L’Europa, esclusa l’Unione Europea che oggi sembra non ci sia mai stata, è cinquant’anni di storia inutile, dopo la decolonizzazione, all’insegna del neo colonialismo. Pura agitazione stupida, intempestiva, sanguinosa, da giapponesi perduti nella giungla, in un mondo globalizzato. Per l’Europa, nell’Occidente e nel mondo, senza alcun beneficio. Una sorta di Quarto Vuoto dell’Occidente, quella parte del deserto arabico dove nessuna forma di vita sopravvive. L’Occidente nel mondo globalizzato non gioca più un ruolo assoluto. Ma peggio fa l’Europa, che al più vi si affaccia ancillare degli Usa - i quali un progetto comunque hanno, seppure sempre più asfittico, nei confronti dell’America latina, del Medio Oriente fino al Pakistan, dell’oceano Pacifico, dell’Africa, l’imperialismo esercitano in un progetto.
In Libia si è giunti al ridicolo. Libia. Col capofila Sarkozy che pensava a una guerra lampo e alla fine, scosso dall’assassinio del generale Abdel Fattah Yumes, il generale ucciso dagli altri congiurati, pensa di ritrarsi. Ma ne viene dissuaso da Bernard-Henri Lévy, giornalista e filosofo, un intellettuale che celebra n Libia “la penna e la spada”. Roba da non credere: una guerra “concepita” fino al dettaglio, da un “filosofo della libertà”, così lo stesso Lévy fa valere nel pronto libro di memorie. O, sempre per restare alla Libia, un Obama poco convinto che viene soggiogato da Hillary Clinton, ex senatrice di New York.
Con contorno di mortificanti dettagli illustri. Prima di Lévy un solo intellettuale si fa ricordare in guerra, Chateaubriand che nel 1823 fece invadere la Spagna rivoluzionaria. Ma Chateaubriand non comandava le operazioni dall’Eliseo, né si fece immortalare, come Lévy a più riprese, in posa, tra le rovine e i mutilati che lui ha voluto, in abito di taglio sartoriale a piombo, e la camicia candida a collo alto aperta che ne è il marchio. Un Lawrence di Libia senza cavallo ma con molti fotografi al seguito. Che nelle sue smargiassate umanitarie coinvolge – è un profittatore? un provocatore? un agente segreto? - il Centre Répresetatif del Institutions Juives de France (Crif).
La Libia è l’ultima di una serie di guerre che l’Occidente ha condotto con continuità, e l’Europa per esso con cecità, anche se con sufficienza.
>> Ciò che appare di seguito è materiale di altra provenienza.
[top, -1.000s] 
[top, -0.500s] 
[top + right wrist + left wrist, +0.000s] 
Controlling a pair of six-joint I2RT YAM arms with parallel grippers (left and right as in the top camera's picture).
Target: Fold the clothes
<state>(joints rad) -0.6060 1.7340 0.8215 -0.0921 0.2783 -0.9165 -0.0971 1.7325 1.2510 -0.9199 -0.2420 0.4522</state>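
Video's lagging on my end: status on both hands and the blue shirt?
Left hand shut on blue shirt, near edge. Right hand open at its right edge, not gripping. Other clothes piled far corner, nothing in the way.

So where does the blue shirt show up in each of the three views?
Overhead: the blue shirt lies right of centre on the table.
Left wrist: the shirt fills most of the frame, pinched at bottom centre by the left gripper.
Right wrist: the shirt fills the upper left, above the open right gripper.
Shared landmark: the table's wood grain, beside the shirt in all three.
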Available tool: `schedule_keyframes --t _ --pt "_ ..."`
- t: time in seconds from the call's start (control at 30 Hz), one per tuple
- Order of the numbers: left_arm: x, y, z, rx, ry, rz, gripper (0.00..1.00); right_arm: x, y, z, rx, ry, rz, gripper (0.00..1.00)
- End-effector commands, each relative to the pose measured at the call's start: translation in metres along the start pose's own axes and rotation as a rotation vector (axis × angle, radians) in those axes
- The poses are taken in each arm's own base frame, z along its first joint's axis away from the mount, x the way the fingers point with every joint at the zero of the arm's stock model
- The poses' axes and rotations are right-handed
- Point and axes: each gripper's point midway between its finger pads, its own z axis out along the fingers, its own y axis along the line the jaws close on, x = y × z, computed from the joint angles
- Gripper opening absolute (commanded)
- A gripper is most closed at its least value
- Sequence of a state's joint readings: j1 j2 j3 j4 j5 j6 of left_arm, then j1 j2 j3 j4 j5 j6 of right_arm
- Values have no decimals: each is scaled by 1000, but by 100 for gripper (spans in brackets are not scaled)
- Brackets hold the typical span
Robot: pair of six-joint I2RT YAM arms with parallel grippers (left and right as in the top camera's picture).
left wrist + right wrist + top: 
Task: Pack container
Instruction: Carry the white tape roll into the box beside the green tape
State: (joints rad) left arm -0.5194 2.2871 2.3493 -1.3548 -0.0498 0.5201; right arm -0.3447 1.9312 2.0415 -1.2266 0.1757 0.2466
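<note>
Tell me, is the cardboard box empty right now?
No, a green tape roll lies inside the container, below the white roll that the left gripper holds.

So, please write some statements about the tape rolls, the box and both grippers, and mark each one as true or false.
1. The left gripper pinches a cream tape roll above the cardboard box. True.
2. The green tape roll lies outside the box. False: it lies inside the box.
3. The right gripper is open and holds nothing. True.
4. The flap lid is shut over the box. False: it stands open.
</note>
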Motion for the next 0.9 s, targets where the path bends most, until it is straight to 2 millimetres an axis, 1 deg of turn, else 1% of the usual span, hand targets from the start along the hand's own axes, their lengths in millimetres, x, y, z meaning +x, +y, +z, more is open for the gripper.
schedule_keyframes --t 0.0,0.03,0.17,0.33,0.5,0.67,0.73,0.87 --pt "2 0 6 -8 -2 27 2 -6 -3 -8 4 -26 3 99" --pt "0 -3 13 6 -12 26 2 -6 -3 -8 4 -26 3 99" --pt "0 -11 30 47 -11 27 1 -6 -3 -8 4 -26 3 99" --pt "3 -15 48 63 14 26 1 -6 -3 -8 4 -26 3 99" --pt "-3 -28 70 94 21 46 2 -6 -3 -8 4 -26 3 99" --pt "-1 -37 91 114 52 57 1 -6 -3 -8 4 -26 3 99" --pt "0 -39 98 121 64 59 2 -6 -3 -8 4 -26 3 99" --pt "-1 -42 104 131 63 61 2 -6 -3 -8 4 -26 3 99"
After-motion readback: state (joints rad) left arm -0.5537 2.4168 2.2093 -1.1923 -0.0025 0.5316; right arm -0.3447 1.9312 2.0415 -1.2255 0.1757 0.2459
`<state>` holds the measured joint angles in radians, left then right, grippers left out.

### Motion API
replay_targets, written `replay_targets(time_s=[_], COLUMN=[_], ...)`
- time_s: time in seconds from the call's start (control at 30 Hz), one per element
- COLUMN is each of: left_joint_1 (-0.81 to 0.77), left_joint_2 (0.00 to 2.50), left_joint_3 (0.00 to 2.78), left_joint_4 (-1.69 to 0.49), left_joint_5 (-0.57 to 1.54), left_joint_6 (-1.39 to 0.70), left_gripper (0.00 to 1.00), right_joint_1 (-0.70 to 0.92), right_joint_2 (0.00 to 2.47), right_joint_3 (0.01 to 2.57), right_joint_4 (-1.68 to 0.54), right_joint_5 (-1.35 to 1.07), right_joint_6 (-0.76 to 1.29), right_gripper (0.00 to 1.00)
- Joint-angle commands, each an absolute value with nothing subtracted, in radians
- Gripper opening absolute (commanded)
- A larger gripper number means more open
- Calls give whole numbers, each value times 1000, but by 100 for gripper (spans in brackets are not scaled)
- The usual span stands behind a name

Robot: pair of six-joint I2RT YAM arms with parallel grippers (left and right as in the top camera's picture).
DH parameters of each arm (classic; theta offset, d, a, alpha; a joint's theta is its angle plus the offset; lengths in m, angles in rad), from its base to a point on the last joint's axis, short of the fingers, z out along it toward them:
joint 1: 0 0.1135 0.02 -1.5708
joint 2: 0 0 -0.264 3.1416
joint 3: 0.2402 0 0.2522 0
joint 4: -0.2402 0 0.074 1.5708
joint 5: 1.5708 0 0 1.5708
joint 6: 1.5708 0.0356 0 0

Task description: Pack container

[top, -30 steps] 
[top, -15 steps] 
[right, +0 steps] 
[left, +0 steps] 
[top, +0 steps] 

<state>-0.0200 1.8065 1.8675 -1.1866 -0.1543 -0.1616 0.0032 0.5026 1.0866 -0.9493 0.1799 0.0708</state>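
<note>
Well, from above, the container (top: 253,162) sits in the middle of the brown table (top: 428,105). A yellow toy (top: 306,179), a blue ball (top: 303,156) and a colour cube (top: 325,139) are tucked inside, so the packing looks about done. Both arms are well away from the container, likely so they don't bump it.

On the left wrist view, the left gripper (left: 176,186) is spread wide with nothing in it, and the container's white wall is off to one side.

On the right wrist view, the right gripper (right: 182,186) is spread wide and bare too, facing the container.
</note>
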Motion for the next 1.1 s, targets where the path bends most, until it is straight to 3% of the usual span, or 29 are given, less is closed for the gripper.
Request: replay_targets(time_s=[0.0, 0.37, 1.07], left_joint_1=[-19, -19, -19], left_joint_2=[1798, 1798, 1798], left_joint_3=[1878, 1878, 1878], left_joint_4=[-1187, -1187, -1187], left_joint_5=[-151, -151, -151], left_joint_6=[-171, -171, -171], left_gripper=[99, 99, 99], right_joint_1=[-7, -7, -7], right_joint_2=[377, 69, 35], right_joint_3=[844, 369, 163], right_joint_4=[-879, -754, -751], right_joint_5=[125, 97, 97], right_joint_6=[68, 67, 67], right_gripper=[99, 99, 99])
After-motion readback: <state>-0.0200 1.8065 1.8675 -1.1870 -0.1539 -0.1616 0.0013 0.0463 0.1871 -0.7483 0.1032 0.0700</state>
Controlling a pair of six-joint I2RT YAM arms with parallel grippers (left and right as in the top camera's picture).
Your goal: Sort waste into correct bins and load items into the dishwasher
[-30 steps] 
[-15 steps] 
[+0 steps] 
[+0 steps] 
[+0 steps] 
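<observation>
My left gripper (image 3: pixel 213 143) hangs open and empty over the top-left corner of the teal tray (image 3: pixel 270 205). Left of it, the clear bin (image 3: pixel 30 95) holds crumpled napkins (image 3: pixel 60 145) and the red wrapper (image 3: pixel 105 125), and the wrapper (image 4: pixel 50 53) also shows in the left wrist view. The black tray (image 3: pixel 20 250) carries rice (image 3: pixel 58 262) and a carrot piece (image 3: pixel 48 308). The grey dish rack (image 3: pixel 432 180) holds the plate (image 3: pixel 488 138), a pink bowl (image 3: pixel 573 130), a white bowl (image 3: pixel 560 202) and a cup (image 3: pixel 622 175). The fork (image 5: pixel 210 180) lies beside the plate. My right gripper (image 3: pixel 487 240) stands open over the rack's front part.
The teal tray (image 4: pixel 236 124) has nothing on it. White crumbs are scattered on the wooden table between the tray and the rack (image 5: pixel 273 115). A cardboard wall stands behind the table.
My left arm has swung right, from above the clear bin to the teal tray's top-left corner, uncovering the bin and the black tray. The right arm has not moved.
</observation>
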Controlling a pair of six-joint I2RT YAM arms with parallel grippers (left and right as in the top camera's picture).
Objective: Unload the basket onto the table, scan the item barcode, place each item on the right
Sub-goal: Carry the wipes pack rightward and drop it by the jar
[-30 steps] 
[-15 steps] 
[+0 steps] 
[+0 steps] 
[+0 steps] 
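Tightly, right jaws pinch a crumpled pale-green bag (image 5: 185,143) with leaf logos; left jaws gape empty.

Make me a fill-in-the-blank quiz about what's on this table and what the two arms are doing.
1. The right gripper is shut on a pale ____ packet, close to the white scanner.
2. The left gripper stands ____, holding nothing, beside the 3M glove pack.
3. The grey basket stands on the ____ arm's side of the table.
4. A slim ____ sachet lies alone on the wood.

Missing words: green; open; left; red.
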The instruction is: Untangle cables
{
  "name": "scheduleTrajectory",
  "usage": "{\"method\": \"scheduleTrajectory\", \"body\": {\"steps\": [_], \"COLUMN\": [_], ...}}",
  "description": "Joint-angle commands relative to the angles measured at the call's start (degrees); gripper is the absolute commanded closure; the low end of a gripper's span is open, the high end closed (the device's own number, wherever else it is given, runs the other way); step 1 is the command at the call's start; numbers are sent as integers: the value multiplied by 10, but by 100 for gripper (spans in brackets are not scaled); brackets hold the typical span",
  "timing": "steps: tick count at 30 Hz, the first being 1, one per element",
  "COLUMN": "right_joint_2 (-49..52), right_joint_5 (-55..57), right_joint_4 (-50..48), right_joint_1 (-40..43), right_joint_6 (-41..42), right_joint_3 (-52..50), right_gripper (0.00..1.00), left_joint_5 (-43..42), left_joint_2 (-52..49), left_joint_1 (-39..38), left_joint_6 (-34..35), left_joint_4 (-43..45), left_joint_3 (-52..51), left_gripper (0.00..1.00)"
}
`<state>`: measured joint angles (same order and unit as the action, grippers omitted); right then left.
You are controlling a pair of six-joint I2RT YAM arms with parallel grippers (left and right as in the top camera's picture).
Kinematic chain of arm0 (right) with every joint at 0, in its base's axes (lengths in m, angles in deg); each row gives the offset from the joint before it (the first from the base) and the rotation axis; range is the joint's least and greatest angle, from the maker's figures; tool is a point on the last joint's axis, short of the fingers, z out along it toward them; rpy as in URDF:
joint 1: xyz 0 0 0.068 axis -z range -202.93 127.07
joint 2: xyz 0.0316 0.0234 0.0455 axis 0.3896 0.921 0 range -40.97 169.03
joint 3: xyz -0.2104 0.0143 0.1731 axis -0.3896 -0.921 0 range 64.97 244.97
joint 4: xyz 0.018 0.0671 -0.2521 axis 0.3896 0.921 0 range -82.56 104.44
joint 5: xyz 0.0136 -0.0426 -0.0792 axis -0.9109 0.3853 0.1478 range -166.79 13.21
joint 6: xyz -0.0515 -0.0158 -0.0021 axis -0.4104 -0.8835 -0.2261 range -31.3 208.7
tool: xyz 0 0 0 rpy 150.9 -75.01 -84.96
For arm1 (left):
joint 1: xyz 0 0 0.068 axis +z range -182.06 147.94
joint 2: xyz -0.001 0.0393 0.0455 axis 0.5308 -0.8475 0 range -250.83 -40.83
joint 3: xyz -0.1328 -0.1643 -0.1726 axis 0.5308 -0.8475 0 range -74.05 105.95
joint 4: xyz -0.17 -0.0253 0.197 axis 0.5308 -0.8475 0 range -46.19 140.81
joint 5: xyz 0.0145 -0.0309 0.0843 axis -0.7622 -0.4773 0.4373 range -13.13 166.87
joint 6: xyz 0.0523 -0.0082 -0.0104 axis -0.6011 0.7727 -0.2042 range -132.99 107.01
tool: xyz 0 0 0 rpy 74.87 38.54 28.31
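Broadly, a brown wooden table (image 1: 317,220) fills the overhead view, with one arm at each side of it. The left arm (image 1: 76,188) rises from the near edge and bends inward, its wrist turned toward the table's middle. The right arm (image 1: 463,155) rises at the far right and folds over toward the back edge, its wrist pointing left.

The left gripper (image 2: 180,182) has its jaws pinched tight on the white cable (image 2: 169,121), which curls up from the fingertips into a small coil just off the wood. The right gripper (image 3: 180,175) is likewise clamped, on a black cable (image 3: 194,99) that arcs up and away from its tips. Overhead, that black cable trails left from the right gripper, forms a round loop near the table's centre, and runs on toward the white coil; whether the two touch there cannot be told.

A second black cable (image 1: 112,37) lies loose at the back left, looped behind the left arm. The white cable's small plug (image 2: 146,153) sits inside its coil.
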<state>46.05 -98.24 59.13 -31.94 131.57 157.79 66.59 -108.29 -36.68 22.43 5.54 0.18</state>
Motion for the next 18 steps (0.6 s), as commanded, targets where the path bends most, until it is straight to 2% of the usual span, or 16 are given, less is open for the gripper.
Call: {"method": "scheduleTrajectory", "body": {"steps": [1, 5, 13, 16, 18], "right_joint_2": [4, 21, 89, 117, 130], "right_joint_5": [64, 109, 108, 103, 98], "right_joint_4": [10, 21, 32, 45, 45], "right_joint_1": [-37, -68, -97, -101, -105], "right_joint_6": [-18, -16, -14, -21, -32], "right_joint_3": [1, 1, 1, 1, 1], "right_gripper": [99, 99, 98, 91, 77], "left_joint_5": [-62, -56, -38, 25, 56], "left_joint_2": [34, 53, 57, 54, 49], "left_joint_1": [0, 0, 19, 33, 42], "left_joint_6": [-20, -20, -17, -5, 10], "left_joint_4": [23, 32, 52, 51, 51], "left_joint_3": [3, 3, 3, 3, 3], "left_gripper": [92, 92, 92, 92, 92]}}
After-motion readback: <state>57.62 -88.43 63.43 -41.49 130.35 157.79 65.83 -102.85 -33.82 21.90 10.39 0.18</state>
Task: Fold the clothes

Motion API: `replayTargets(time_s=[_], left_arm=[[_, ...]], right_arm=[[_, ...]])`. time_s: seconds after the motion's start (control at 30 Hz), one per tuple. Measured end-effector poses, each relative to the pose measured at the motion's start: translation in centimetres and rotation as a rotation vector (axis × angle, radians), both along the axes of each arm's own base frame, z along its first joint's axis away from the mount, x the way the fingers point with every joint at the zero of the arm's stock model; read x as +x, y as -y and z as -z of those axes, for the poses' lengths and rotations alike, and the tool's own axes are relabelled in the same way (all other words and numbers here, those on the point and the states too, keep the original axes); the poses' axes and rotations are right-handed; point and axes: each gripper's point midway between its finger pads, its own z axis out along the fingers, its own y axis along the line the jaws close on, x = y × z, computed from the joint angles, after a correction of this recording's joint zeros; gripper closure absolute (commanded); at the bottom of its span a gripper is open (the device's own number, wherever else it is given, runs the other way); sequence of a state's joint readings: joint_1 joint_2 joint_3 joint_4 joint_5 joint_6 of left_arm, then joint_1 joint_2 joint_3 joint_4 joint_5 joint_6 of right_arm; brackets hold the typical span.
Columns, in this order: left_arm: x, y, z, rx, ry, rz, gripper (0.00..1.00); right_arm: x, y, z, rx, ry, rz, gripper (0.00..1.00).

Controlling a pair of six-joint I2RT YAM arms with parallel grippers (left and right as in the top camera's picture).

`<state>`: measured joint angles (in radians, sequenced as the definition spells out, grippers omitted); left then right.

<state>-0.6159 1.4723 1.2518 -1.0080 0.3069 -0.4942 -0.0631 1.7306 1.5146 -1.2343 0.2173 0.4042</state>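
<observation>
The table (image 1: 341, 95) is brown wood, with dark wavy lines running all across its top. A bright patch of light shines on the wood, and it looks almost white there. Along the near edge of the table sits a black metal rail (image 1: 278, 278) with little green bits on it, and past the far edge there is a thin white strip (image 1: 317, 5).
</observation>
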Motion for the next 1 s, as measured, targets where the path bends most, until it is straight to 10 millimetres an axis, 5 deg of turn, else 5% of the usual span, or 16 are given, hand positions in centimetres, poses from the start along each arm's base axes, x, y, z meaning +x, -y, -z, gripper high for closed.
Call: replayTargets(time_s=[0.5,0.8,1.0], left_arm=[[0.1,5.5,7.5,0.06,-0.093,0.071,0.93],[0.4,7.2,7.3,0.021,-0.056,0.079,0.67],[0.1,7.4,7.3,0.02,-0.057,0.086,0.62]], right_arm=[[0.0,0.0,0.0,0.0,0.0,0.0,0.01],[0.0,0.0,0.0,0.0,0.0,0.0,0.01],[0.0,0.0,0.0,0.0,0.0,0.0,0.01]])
In Costa d’Avorio due o tre volte, in Iraq due volte, in Afghanistan due volte, e non è finita, in Sierra Leone, in Serbia, nel Congo ex Zaire a lungo e in varie circostanze, nella stessa Libia quarant’anni fa, dopo il golpe di Gheddafi, a Cabinda e in varie altre località africane, con soldati propri e con mercenari. E in America latina ovunque, a Panama e Grenada coi marines, in Brasile, Argentina e Cile coi locali generali.
Guerre non inutili. Fanno infatti tanti morti, benché “pulite”, aeree per lo più, o golpiste (golpe organizzati, come l’ultimo in Libia) E sono letali per l’Europa, direttamente e indirettamente, rinnovando, dentro e fuori, il suo gretto spirito coloniale, se non razzista, e l’odio che esso suscita.